- Assigned task: Every line of the listing below should come back exactly as written, with no images.

- Information provided:
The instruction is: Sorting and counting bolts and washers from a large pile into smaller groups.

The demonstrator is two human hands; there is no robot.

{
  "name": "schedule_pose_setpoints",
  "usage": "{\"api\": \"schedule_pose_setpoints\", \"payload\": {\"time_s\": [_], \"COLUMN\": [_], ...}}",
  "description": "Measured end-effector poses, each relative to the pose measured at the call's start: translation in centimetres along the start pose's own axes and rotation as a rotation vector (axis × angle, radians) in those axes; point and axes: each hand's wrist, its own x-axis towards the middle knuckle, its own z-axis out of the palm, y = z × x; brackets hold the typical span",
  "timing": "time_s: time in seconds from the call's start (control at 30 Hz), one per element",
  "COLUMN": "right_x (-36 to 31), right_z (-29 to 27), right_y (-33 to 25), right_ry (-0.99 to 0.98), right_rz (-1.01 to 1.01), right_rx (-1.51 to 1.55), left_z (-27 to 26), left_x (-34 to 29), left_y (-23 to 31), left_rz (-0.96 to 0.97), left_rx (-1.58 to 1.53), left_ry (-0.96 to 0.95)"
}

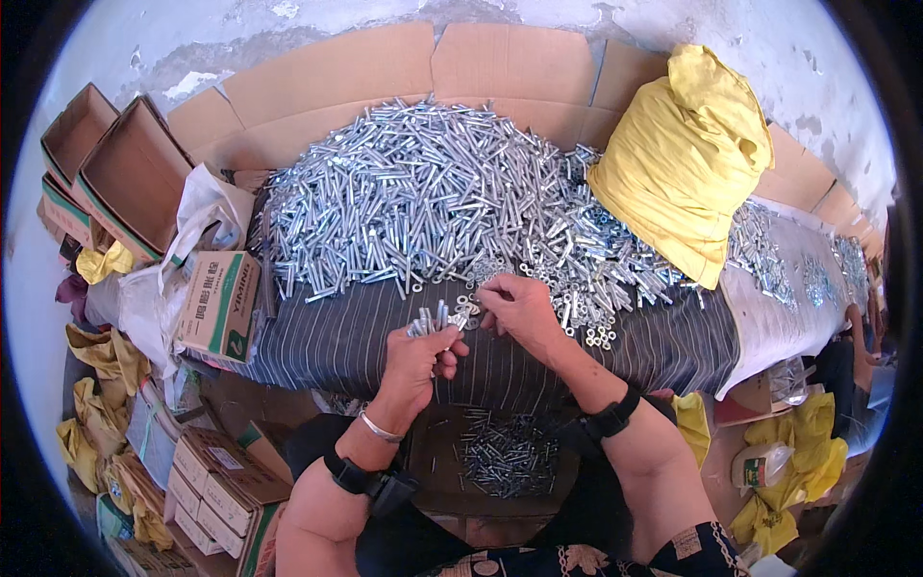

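Observation:
My left hand (415,365) is closed around several silvery metal bolts (440,315), their ends sticking up above the fingers. Right beside it, my right hand (527,310) is pinched, fingertips close to the bolts; whatever it holds is too small to make out. Both hands are over the near edge of a dark striped cloth (327,332). Behind them rises a large heap of shiny metal bolts (404,202). Loose washers (488,269) and hex nuts (598,337) lie along the heap's front edge. Below my hands, darker bolts (508,454) fill part of an open box between my legs.
A full yellow sack (683,163) rests on the heap's right side. Cardboard sheets (336,72) line the wall behind. At left are open empty cartons (135,178) and a green-white carton (219,306); more boxes (207,490) stand lower left. Another person's arm (859,346) shows at far right.

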Motion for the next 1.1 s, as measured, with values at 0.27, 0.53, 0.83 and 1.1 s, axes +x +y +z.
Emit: {"api": "schedule_pose_setpoints", "payload": {"time_s": [0.27,0.53,0.83,1.1], "right_x": [-1.9,-1.7,-1.4,-1.0], "right_z": [-1.4,-2.1,-2.1,-2.0], "right_y": [-1.3,0.0,0.4,0.5], "right_ry": [-0.161,-0.183,-0.222,-0.233], "right_rz": [0.031,-0.029,-0.060,0.030], "right_rx": [0.274,0.423,0.301,0.207], "left_z": [1.3,1.6,1.4,1.8], "left_x": [-0.1,0.1,0.2,0.2], "left_y": [-0.3,-0.4,-0.3,-0.6], "left_rz": [-0.009,-0.039,-0.083,-0.082], "left_rx": [0.012,0.033,0.022,0.085], "left_ry": [-0.073,-0.064,-0.074,-0.042]}}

- Response to the task:
The instruction is: Sorting and counting bolts and washers from a large pile into smaller groups.

The demonstrator is two human hands; there is no robot.

{
  "name": "schedule_pose_setpoints",
  "usage": "{\"api\": \"schedule_pose_setpoints\", \"payload\": {\"time_s\": [_], \"COLUMN\": [_], ...}}",
  "description": "Measured end-effector poses, each relative to the pose measured at the call's start: translation in centimetres along the start pose's own axes and rotation as a rotation vector (axis × angle, radians) in those axes; point and axes: each hand's wrist, its own x-axis towards the middle knuckle, its own z-axis out of the palm, y = z × x; brackets hold the typical span",
  "timing": "time_s: time in seconds from the call's start (control at 30 Hz), one per element",
  "COLUMN": "right_x (-36 to 31), right_z (-29 to 27), right_y (-33 to 25), right_ry (-0.99 to 0.98), right_rz (-1.01 to 1.01), right_rx (-1.51 to 1.55), left_z (-27 to 26), left_x (-34 to 29), left_y (-23 to 31), left_rz (-0.96 to 0.97), left_rx (-1.58 to 1.53), left_ry (-0.96 to 0.95)"
}


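Observation:
My left hand (415,365) is closed around several silvery metal bolts (440,315), their ends sticking up above the fingers. Right beside it, my right hand (527,310) is pinched, fingertips close to the bolts; whatever it holds is too small to make out. Both hands are over the near edge of a dark striped cloth (327,332). Behind them rises a large heap of shiny metal bolts (404,202). Loose washers (488,269) and hex nuts (598,337) lie along the heap's front edge. Below my hands, darker bolts (508,454) fill part of an open box between my legs.
A full yellow sack (683,163) rests on the heap's right side. Cardboard sheets (336,72) line the wall behind. At left are open empty cartons (135,178) and a green-white carton (219,306); more boxes (207,490) stand lower left. Another person's arm (859,346) shows at far right.
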
Motion for the next 1.1 s, as measured, with values at 0.27, 0.53, 0.83 and 1.1 s, axes +x +y +z.
Emit: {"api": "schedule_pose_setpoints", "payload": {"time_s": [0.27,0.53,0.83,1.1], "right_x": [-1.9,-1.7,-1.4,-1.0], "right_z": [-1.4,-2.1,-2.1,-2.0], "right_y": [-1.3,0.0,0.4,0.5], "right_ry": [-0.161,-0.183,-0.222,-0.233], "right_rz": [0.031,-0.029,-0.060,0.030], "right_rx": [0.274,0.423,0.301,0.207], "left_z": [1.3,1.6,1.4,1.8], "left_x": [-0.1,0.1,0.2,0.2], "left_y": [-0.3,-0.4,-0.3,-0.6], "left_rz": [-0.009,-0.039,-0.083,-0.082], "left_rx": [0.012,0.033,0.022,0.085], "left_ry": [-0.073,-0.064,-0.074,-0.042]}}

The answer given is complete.